Easily the most important band to ever emerge from Australia, The Birthday Party later disbanded after recording a few EPs but no other full-length albums. While there is a saying about wicks that burn brightest burning the shortest, that quip doesn’t quite capture what The Birthday Party were about. They were a black hole that sucked life and the universe into a seeming nothingness. What that leaves us with is anyone’s guess. In a black hole, no known laws of nature apply. —Azuege

Eurythmics “In the Garden” (1981)

Eurythmics 1981 album ‘In the Garden’ is a fascinating and generally forgotten record. Recorded with Kraftwerk producer Conny Plank and featuring Blondie’s Clem Burke and Can’s Holger Czukay ‘In the Garden’ was the first record they recorded after the demise of The Tourists and before they had major commercial success. ‘In the Garden’ failed to chart and, sadly, remains largely ignored to this day.

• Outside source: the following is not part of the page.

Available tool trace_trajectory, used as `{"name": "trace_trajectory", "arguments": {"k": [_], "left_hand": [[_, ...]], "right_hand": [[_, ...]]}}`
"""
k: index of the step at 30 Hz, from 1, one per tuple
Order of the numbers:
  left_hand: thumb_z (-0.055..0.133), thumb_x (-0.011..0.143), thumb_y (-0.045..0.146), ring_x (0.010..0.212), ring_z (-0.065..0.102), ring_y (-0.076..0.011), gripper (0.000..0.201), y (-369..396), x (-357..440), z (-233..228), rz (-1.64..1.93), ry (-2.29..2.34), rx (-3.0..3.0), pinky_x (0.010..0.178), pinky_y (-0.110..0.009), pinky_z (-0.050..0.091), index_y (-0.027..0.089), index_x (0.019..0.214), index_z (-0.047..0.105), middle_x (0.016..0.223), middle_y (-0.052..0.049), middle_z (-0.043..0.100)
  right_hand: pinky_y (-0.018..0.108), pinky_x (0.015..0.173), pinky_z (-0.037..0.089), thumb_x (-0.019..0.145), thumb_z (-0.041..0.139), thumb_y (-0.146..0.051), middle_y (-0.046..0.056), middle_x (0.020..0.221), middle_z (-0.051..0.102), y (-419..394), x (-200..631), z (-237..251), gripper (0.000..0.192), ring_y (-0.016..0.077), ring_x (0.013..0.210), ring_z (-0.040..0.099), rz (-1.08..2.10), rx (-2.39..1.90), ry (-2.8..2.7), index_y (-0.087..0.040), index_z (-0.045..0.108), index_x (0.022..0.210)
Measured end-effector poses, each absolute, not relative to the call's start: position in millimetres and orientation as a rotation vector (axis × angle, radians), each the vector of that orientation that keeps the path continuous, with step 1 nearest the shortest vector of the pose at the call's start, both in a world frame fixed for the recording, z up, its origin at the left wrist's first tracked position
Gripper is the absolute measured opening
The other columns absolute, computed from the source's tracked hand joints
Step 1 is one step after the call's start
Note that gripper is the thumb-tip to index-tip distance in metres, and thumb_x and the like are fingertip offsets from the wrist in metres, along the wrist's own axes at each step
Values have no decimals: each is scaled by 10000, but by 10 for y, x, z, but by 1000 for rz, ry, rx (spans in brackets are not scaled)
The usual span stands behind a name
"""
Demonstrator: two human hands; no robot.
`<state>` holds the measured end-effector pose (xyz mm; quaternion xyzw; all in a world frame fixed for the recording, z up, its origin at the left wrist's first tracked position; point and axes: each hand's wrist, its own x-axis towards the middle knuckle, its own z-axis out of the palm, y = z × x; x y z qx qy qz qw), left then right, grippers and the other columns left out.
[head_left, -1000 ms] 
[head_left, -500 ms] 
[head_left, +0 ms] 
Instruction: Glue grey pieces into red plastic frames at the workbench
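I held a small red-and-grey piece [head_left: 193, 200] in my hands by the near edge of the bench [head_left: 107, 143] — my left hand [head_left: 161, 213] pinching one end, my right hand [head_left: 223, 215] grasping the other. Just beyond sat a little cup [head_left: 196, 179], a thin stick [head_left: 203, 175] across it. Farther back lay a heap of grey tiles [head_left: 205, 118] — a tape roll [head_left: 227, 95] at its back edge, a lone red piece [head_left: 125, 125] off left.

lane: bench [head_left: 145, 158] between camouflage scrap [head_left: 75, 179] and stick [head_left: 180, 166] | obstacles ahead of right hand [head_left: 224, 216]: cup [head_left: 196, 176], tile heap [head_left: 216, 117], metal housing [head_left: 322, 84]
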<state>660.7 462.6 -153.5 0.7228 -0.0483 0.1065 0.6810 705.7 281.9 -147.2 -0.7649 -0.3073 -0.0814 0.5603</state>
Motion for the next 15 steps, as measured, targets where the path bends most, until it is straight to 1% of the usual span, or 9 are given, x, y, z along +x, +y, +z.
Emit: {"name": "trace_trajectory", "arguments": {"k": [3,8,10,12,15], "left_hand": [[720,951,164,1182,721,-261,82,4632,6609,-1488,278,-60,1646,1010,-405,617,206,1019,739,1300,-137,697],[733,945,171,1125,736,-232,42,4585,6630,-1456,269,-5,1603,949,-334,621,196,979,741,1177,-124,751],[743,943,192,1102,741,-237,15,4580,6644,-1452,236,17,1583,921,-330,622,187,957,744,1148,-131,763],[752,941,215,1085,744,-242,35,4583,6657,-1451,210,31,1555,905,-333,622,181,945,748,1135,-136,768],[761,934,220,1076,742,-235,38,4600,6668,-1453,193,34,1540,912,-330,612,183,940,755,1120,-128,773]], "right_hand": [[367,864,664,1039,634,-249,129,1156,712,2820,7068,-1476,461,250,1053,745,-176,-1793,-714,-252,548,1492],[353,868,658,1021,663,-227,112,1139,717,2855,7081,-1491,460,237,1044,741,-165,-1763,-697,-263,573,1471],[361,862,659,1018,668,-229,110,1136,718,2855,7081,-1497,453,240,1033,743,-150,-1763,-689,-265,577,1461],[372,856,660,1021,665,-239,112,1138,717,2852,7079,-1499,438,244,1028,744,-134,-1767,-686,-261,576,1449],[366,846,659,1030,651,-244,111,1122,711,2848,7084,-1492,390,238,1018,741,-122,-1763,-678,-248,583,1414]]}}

‘In the Garden’ is new wave, no wave, psychedelic, experimental and pop, if pop comes from outer space (and it’s good when it does). Themes include dreamy reverie (English Summer), Kraftwerkian love songs (Take Me To Your Heart), desperate housewives who behave like calculators (She’s Invisible Now), female body image (Caveman Head), and, that’s just for starters. Annie sings in French on the bizarre and catchy ‘Sing Sing’ and most tracks are punctuated with all manner of sound effects, animal impersonations, trains, crickets and sirens. Vocals are processed, mixed up, mixed down, sound like they were recorded underwater, surrounded by cushions, or beamed in from another galaxy, or era, or mental state.

‘In the Garden’ is a great example of the sound of a band experimenting with an Everest of ideas. They wisely stop short of overloading the album though, as it could have been a complete mess. I’ve been finding new things in this album every time I hear it, and that is an awful lot of times. From here came Sweet Dreams and later, it must be said, a general move away from experimental pop towards a generally more commercial direction (which is where I become a little less excited about their music). —Wayne

Wire “Behind The Curtain” (1995)

Where haaave you been hiding this, life?! Uhh, Behind The Curtain. Heh heh.

Believe it or not, we had no idea this lil’ corker existed until the other night, when after already extending the gentlemanly gesture of giving us a lift, our buddy lays this one on us for the ride home. Sand In My Joints! Map Ref 41 N 93 W? Underwater Experiences, and a bunch of other songs we’d never heard?!?! Driver, you really know how to talk to a girl.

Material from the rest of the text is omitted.